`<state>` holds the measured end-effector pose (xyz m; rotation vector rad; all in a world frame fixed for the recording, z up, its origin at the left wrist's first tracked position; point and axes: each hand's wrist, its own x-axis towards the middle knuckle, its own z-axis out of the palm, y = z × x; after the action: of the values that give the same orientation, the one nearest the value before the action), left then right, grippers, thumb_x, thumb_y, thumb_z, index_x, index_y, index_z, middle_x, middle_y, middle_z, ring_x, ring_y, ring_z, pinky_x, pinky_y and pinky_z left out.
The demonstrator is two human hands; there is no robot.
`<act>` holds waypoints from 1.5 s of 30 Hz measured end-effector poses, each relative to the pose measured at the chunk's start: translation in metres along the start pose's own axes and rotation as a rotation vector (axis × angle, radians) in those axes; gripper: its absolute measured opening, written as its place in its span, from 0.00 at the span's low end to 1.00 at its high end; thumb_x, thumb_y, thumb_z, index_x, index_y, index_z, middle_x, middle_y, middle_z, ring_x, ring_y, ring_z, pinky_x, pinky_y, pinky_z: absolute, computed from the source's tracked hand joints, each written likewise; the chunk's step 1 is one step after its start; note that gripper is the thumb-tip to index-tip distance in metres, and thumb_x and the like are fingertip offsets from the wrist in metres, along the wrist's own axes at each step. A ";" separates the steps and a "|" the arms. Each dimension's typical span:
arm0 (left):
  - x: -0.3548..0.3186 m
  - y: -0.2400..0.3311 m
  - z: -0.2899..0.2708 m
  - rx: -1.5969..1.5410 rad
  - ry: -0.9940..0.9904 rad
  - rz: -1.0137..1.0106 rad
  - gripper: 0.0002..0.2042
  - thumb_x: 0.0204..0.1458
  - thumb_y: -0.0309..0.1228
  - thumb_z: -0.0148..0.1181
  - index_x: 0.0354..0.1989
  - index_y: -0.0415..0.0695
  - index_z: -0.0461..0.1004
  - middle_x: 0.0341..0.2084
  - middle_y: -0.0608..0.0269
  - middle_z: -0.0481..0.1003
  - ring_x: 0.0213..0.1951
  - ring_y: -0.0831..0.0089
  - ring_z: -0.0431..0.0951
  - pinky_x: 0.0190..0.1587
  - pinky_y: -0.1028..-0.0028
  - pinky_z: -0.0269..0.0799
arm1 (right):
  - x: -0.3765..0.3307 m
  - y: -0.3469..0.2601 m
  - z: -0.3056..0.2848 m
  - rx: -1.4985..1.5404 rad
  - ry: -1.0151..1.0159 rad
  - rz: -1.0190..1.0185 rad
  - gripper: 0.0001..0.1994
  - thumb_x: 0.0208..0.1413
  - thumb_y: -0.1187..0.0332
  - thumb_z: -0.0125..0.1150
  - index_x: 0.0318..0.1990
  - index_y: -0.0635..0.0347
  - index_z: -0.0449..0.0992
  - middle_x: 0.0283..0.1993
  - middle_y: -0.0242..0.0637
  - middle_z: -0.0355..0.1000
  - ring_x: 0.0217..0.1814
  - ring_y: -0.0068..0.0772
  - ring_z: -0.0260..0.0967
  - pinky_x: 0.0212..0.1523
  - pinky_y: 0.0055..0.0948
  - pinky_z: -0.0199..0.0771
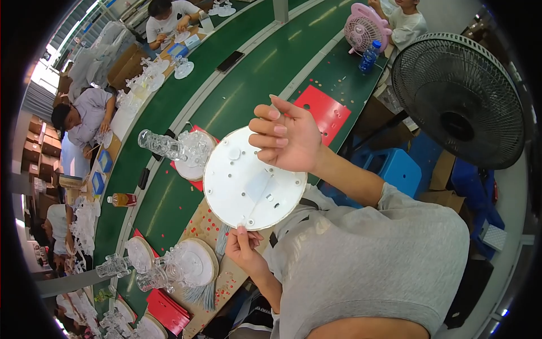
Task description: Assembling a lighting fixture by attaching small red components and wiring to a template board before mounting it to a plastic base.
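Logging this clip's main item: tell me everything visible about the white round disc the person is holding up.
The white round disc looks like moulded plastic, its flat side toward the camera, with small bosses, screw holes and a rectangular panel near the middle. It is held tilted above the green bench. The right hand grips its upper edge; the left hand pinches its lower rim.

The scene around my hands is bright and even, with light that seems to come from above; shadows are soft and weak. The white round base (251, 181) that I hold between my right hand (288, 138) and my left hand (245, 248) is almost overexposed, so its small details look pale. Far beyond my grip, at the upper left, a window glares strongly. The picture is sharp near my fingers. The fisheye lens bends the green belt (248, 73) beyond them, and a black rim closes the corners, where things become small and soft.
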<state>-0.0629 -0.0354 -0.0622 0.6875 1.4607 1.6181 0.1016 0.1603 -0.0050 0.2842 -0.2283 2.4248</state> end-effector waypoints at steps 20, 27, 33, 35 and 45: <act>0.002 -0.004 -0.003 0.003 -0.001 0.048 0.17 0.66 0.34 0.53 0.21 0.45 0.66 0.15 0.65 0.71 0.17 0.83 0.63 0.22 0.82 0.54 | -0.103 -0.121 -0.197 -0.545 0.955 -0.618 0.16 0.66 0.59 0.56 0.26 0.57 0.70 0.29 0.28 0.68 0.32 0.23 0.61 0.32 0.24 0.64; 0.003 -0.003 0.000 0.029 0.000 0.059 0.18 0.66 0.34 0.53 0.21 0.45 0.65 0.14 0.66 0.69 0.17 0.83 0.62 0.22 0.82 0.53 | -0.184 -0.078 -0.290 -2.715 1.457 0.168 0.31 0.62 0.47 0.57 0.69 0.50 0.65 0.71 0.49 0.59 0.74 0.53 0.53 0.65 0.52 0.62; 0.003 -0.002 0.000 -0.012 -0.040 0.059 0.17 0.66 0.33 0.54 0.22 0.41 0.68 0.15 0.64 0.72 0.17 0.84 0.62 0.23 0.82 0.53 | -0.202 -0.085 -0.305 -3.039 1.228 0.141 0.34 0.64 0.44 0.53 0.70 0.54 0.62 0.69 0.56 0.60 0.72 0.58 0.57 0.66 0.53 0.62; 0.005 -0.002 0.001 -0.021 -0.043 0.079 0.17 0.66 0.33 0.53 0.22 0.41 0.68 0.15 0.64 0.72 0.17 0.84 0.62 0.23 0.82 0.53 | -0.196 -0.091 -0.303 -3.162 1.141 0.105 0.34 0.65 0.46 0.52 0.71 0.57 0.61 0.66 0.57 0.64 0.69 0.59 0.62 0.64 0.52 0.64; 0.004 -0.006 -0.001 -0.013 -0.025 0.102 0.18 0.67 0.33 0.51 0.21 0.43 0.66 0.14 0.65 0.71 0.17 0.84 0.65 0.22 0.83 0.55 | -0.155 -0.170 -0.170 -3.112 1.047 -0.537 0.04 0.61 0.68 0.52 0.37 0.57 0.71 0.24 0.41 0.74 0.27 0.46 0.76 0.26 0.43 0.75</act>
<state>-0.0642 -0.0326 -0.0691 0.7827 1.4159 1.6887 0.3036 0.2342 -0.1935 -1.6422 -2.0049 -0.5126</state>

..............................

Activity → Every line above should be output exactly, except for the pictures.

Finished exercise →
`<state>` holds the measured end-effector pose (xyz m; rotation vector rad; all in a world frame fixed for the recording, z up, its origin at the left wrist's first tracked position; point and axes: each hand's wrist, its own x-axis towards the middle knuckle, its own z-axis out of the palm, y = z × x; after the action: of the values that give the same orientation, the one nearest the value before the action), left then right, grippers, thumb_x, thumb_y, thumb_z, index_x, index_y, index_z, middle_x, middle_y, middle_z, ring_x, ring_y, ring_z, pinky_x, pinky_y and pinky_z left out.
The demonstrator is two human hands; there is no robot.
`<act>` holds waypoints from 1.5 s of 30 Hz measured end-effector poses, each relative to the pose measured at the chunk's start: translation in metres along the start pose's own axes and rotation as a rotation vector (axis × angle, radians) in those axes; gripper: its absolute measured opening, written as its place in its span, from 0.00 at the span's low end to 1.00 at its high end; thumb_x, thumb_y, thumb_z, index_x, index_y, index_z, middle_x, middle_y, middle_z, ring_x, ring_y, ring_z, pinky_x, pinky_y, pinky_z: absolute, computed from the source's tracked hand joints, each written likewise; the chunk's step 1 is one step after its start; note that gripper is the thumb-tip to index-tip distance in metres, and thumb_x and the like are fingertip offsets from the wrist in metres, along the wrist's own axes at each step. A ";" separates the steps and a "|" the arms. Each dimension's typical span:
arm0 (left):
  - x: -0.3548..0.3186 m
  - y: -0.2400..0.3311 m
  - z: -0.2899..0.2708 m
  - rx: -1.5969..1.5410 rad
  - ry: -0.9940..0.9904 rad
  - rz: -1.0137..1.0106 rad
  - gripper: 0.0002..0.2042
  - thumb_x: 0.0204..0.1458
  - thumb_y: -0.0309..0.1228
  - thumb_z: -0.0148..0.1181
  - index_x: 0.0354..0.1989
  - index_y: -0.0415..0.0695
  - index_z: -0.0461..0.1004
  - middle_x: 0.0341..0.2084
  - middle_y: -0.0608..0.0269
  - middle_z: -0.0481..0.1003
  - ring_x: 0.0213..0.1951
  - ring_y: -0.0831..0.0089
  - ring_z: -0.0431..0.0951
  - pinky_x: 0.0190..0.1587
  - pinky_y: -0.1028..-0.0028
  - pinky_z: -0.0269..0.0799
arm1 (right):
  - x: -0.3765..0.3307 m
  - y: -0.3469..0.2601 m
  - z: -0.3056..0.2848 m
  - rx: -1.4985..1.5404 rad
  - ry: -1.0151..1.0159 rad
  - rz: -1.0190..1.0185 rad
  - gripper: 0.0001..0.1994
  - thumb_x: 0.0208..0.1413
  - thumb_y: -0.1187..0.0332
  - thumb_z: -0.0125..0.1150
  - index_x: 0.0318..0.1990
  - index_y: -0.0635..0.0347
  - index_z: -0.0449..0.0992
  - middle_x: 0.0283..0.1993
  - middle_y: -0.0242..0.0637
  - middle_z: -0.0355..0.1000
  - ring_x: 0.0217..0.1814
  - ring_y: -0.0068..0.0772
  - ring_z: -0.0260..0.0967
  - pinky_x: 0.0212..0.1523
  - pinky_y: 0.0055..0.0948
  - pinky_z: -0.0199..0.0771
Task description: Assembling a lighting fixture by attaching small red components and wiring to a template board before mounting it to a plastic base.
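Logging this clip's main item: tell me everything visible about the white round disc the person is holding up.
The white round disc looks like moulded plastic, its flat side toward the camera, with small bosses, screw holes and a rectangular panel near the middle. It is held tilted above the green bench. The right hand grips its upper edge; the left hand pinches its lower rim.

The scene around my hands is bright and even, with light that seems to come from above; shadows are soft and weak. The white round base (251, 181) that I hold between my right hand (288, 138) and my left hand (245, 248) is almost overexposed, so its small details look pale. Far beyond my grip, at the upper left, a window glares strongly. The picture is sharp near my fingers. The fisheye lens bends the green belt (248, 73) beyond them, and a black rim closes the corners, where things become small and soft.
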<state>-0.0629 -0.0354 -0.0622 0.6875 1.4607 1.6181 0.1016 0.1603 -0.0050 0.2842 -0.2283 2.4248</state> end-effector waypoints at steps 20, 27, 33, 35 and 45: <act>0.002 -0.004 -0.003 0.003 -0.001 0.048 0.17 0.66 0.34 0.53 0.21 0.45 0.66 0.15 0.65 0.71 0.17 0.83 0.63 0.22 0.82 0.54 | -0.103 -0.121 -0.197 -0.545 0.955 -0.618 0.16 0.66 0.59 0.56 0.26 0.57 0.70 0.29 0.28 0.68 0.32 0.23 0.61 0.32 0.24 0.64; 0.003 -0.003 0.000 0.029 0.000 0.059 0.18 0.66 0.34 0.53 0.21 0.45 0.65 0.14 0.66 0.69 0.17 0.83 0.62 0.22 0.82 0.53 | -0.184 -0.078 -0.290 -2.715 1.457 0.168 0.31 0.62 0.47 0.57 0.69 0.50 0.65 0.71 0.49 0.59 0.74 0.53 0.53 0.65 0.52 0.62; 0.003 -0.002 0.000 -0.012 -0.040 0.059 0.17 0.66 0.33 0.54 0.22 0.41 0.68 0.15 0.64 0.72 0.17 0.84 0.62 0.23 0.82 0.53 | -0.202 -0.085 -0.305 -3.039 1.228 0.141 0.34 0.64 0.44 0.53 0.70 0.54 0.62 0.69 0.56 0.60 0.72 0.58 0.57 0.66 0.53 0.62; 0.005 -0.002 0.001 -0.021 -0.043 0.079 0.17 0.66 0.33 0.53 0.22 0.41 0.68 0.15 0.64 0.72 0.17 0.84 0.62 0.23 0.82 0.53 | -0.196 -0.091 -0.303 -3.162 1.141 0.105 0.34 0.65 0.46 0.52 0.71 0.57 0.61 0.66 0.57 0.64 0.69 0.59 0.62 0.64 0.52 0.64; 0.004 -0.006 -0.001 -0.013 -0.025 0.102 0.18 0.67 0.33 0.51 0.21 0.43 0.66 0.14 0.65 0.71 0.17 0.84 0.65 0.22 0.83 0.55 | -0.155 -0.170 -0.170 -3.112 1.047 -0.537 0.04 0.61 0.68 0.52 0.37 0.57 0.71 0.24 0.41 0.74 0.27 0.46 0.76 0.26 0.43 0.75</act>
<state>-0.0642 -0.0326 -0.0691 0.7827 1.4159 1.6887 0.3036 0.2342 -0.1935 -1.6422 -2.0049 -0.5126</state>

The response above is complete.